21 Jun Rite of Passage | How Kenyan Boys Become Young Men
We embrace the local traditions of our homes and the coming of age ceremony for boys is certainly a hallmark.
Each year the ceremony is marked with beautiful outfits, music and wonderful traditional cuisine. It is a unique moment of prayer, thanksgiving and joy to all the family members and the community at large.
Here’s a video from the ceremony in 2016 at our Kitalale Home. A similar ceremony took place in 2017 and will be conducted again this year.
What Does the “Crossing the Line” Entail?
The rite of passage ceremony is one of the most important ceremonies for Kenyan boys, aged 12-13 years old. Often called “crossing the line”, the tradition marks the passage from boyhood to teenagehood.

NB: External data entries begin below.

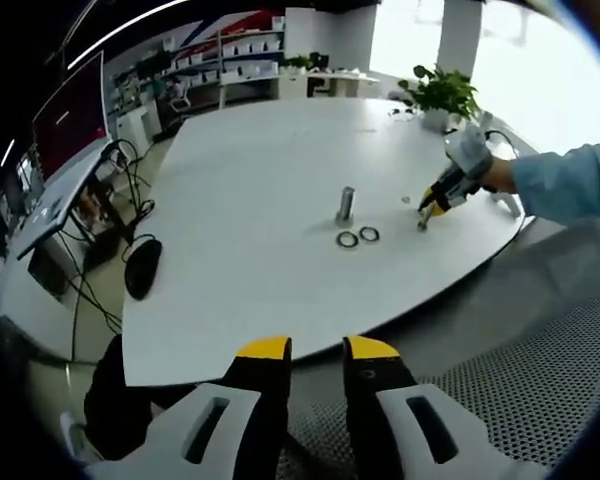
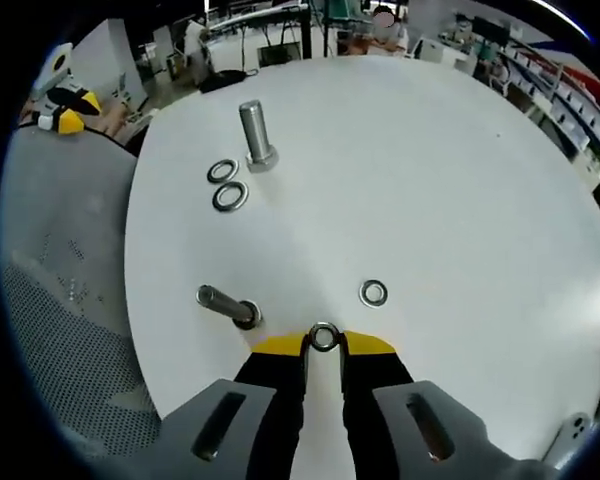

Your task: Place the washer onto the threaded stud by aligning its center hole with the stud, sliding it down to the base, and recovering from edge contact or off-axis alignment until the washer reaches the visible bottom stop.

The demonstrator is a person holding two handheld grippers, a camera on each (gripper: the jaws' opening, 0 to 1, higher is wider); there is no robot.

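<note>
On the left of the right gripper view sits a grey mesh chair (image 2: 60, 310), and far off at the top left the left gripper (image 2: 65, 112) waits with nothing in it; in the left gripper view its two jaws stand apart over the table edge, holding nothing; next comes the round white table (image 2: 460, 180); on it two washers (image 2: 226, 184) lie flat, just beside a tall bolt (image 2: 256, 133) that stands up straight; lower down a second bolt (image 2: 226, 304) stands on the table too, leaning toward the left in this view, just beside the right gripper (image 2: 323, 341); that gripper's yellow tips are pinched on a small washer (image 2: 323, 336), which is held by its rim at the very front; one more washer (image 2: 373, 293) lies loose to the right; the washer looks like thin hard metal, so I think it is light, stiff and slippery; holding it by the outside edge keeps the hole free; a tilted ring may catch on the bolt's top.
</note>
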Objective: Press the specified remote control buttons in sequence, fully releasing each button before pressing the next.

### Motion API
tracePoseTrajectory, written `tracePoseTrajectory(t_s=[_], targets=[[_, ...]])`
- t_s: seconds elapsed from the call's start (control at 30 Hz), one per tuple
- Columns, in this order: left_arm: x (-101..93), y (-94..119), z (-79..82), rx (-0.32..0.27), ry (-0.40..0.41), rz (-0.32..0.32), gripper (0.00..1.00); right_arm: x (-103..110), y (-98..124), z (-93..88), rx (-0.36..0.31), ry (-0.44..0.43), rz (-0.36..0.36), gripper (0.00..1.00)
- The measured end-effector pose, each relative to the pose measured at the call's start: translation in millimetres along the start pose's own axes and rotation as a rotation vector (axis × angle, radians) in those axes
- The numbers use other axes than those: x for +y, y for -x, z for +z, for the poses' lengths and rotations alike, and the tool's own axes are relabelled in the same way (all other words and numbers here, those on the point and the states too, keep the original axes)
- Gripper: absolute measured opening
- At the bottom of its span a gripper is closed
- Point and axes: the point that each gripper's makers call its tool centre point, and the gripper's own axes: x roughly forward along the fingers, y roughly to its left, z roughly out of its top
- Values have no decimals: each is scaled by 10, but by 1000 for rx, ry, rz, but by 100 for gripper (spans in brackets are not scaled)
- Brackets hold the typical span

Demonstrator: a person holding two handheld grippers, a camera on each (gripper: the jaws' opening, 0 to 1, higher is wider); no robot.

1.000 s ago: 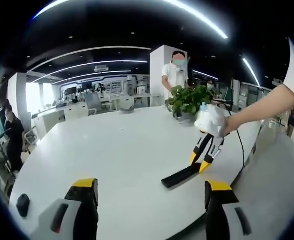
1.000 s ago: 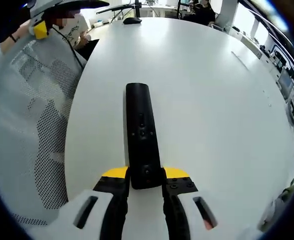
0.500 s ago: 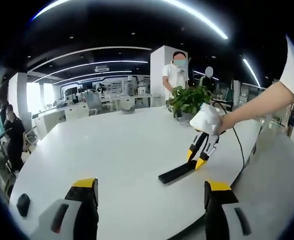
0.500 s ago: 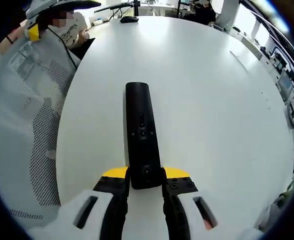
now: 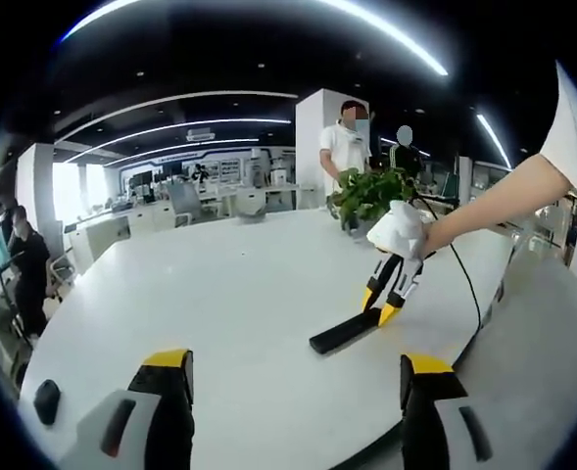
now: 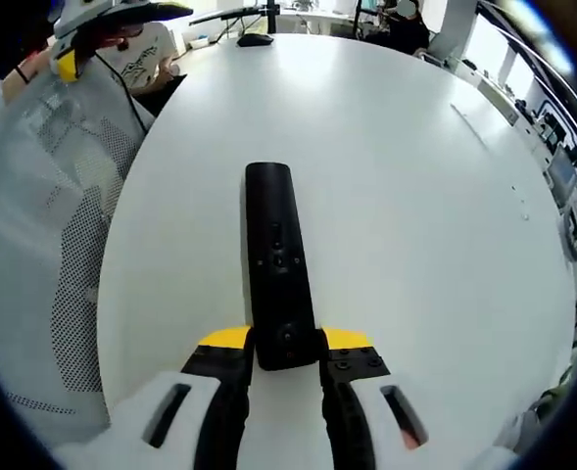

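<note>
A long black remote control [image 6: 276, 264] lies on the white table [image 6: 415, 196], its near end clamped between the yellow-tipped jaws of my right gripper [image 6: 285, 345], which is shut on it. Small buttons show along its top face. In the left gripper view the same remote [image 5: 342, 331] rests on the table's right part, with the right gripper [image 5: 380, 303] holding its far end from above, a person's bare arm behind it. My left gripper [image 5: 293, 377] stands open near the table's front edge, well to the left of the remote, with nothing between its fingers.
A potted green plant [image 5: 369, 196] stands at the table's far side. A black mouse [image 5: 45, 400] lies at the near left edge, and the mouse [image 6: 257, 40] also shows at the far end. A mesh chair back [image 6: 48, 235] borders the table. People stand and sit around.
The right gripper has slid the remote a little to the left on the table as seen from the left gripper. The left gripper has stayed put.
</note>
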Motion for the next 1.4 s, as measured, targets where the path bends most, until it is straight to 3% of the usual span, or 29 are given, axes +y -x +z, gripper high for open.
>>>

Our boys went through circumcision procedure and training within a group from their church. They were away at a camp for two weeks where they were counseled, mentored, received teachings and the actual circumcision procedure. During this period kids are taught good morals and virtues needed for them to survive the challenging times that follow this stage. The hope is to prepare them to succeed in future as responsible adults.
Once home, the now-men stayed up in the guest huts area and remained isolated for another two weeks to heal and and share special times with the “house fathers and men” of the home. At the end of this time there was a great celebration which is symbolic of the boys coming back to the family as men.
From Emily, who was present for the celebration:
“In the morning of the celebration the house fathers and other male staff spent special time with the boys and together they celebrated and painted their faces and prepared their dancing. The guests were in the tent, the men and boys came out dancing and were received by all the women.
The women then met the boys and took over with their traditional dance and song to usher them back into the family as no longer boys, but young men. There were several presentations from both male and female staff, even I shared! All were focused on speaking into their lives.
We then had a wonderful meal of roasted goat and enjoyed the special time together.”
After the Ceremony
Per Kenyan culture, once the young men go through the ceremony they move to a separate cottage where the older males live together with their “house father”. It was a very exciting time for the boys and they were proud to be recognized as young men.
We are so thankful for our Kenyan staff who lead our children and are committed to maintaining important cultural traditions.
Plans are already in place for a celebration this year!
Please join us in prayer for the boys making the transition, that they would be prepared and well cared for as they come of age in our community.